The couple says they’ve benefited from Rochester’s status as a vegan destination. Recently, it topped a VegNews ranking as the best small city in the country for vegans. But they’ve also made inroads with kosher carnivores.
“COVID has been hard on restaurants, so the kosher options here in town ended up being reduced to one shop — an actual butcher shop,” Nipe said. “The vegetarian and vegan options there are minimal, so we thought there was a niche to fill.”
Rubel called the revival of the deli “a perfect storm of interests.” Many Jews, particularly young, healthy, and environmentally conscious Jews, are earnestly drawn to this kind of Yiddishkeit, or Jewishness.

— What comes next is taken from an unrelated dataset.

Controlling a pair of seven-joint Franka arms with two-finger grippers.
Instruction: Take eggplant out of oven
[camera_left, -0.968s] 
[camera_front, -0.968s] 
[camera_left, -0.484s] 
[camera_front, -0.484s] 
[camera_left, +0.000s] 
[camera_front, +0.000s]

With Jewish delis dying out even in strongholds such as New York City and Chicago, the generation of Ashkenazi Jews learning Yiddish on Duolingo needs a deli that reflects their tastes.
“A lot of the customers we have are not vegan, but they have kids that are,” Nipe said. “So if the kids are coming to visit, they want to make sure they got something that the kids will eat, that makes them feel welcome, and that they’ll come back for.”
Goldfarb agreed. “We’re literally saving the Jewish deli,” she said. “We’re giving it the modern twist that’s desperately needed to stay delicious and relevant to a growing segment of the population.”